Gather every line below where "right" appears.

== INFORMATION PROVIDED ==

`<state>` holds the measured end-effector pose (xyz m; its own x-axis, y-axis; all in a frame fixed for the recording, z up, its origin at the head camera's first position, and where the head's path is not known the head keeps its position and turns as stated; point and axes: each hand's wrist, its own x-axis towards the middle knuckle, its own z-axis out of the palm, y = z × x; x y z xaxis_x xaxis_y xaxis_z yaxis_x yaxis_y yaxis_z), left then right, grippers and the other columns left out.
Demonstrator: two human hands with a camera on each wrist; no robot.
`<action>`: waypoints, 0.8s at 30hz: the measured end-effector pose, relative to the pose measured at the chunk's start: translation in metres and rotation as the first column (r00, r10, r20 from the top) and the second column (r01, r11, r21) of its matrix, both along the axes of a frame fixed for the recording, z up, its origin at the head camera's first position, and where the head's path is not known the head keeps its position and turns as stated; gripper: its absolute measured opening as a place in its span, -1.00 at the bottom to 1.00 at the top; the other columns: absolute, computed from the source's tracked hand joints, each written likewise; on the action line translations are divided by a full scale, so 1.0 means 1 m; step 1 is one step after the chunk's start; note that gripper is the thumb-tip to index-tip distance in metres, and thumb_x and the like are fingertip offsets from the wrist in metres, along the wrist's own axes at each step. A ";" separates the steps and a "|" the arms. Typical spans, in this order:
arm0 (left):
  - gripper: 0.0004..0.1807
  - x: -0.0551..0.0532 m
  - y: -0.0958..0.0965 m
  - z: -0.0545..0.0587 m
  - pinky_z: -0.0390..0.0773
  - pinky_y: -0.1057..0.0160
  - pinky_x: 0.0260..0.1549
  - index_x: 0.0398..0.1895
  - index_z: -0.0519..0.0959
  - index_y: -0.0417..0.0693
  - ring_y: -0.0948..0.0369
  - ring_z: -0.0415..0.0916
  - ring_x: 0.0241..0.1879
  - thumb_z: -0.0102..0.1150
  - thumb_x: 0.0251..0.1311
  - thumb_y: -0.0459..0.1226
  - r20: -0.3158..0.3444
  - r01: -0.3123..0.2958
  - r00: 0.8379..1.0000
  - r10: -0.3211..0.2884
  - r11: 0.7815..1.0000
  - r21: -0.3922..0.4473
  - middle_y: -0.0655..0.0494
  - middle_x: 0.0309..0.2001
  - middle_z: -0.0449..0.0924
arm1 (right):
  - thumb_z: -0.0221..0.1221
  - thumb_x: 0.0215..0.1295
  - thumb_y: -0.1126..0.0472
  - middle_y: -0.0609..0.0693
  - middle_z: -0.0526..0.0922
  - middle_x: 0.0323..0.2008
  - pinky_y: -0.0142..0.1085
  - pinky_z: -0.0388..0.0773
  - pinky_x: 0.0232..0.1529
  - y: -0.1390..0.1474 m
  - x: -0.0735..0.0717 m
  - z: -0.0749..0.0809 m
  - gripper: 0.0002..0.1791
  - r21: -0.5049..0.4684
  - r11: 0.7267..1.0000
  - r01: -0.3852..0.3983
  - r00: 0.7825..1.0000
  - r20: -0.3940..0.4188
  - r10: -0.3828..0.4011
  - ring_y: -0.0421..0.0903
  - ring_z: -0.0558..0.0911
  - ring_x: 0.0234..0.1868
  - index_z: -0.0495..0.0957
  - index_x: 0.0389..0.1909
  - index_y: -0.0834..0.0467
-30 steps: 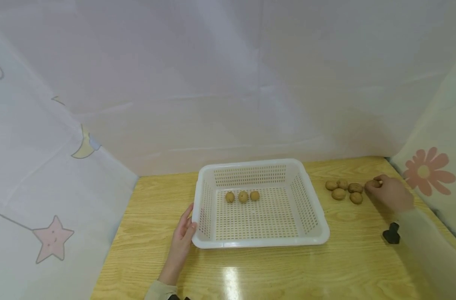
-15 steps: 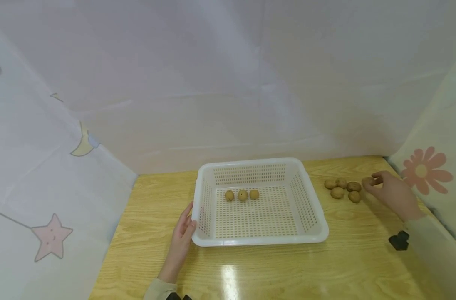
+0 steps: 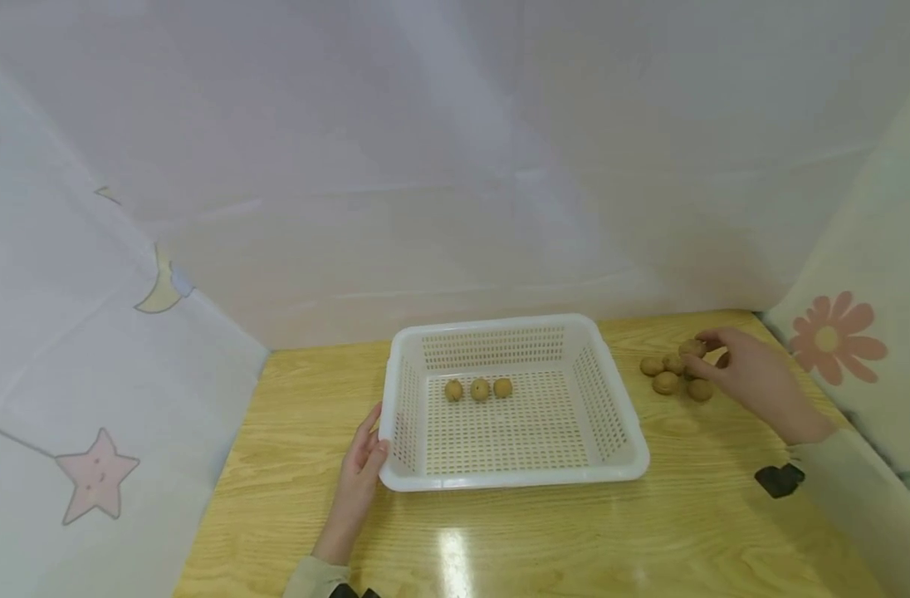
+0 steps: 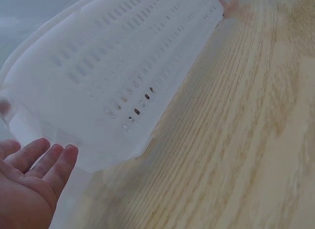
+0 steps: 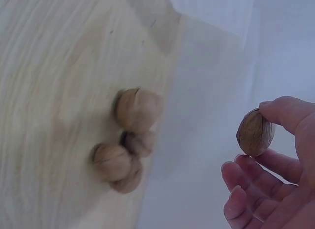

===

| ANSWER TO THIS EXERCISE |
`<state>` holds the measured end-effector pose (xyz m; its own x-axis, y-axis; all in a frame fixed for the recording, z up, its origin at the head camera's first position, and where the head's path is not known the head keeps its position and turns as stated; point and axes: each hand's wrist, its own x-axis towards the middle knuckle, its own z-axis out of the palm, y = z × x; x y z xaxis_x xaxis_y xaxis_z yaxis_x yaxis_y yaxis_z), left then right, grippers and the other columns left out.
arm1 (right):

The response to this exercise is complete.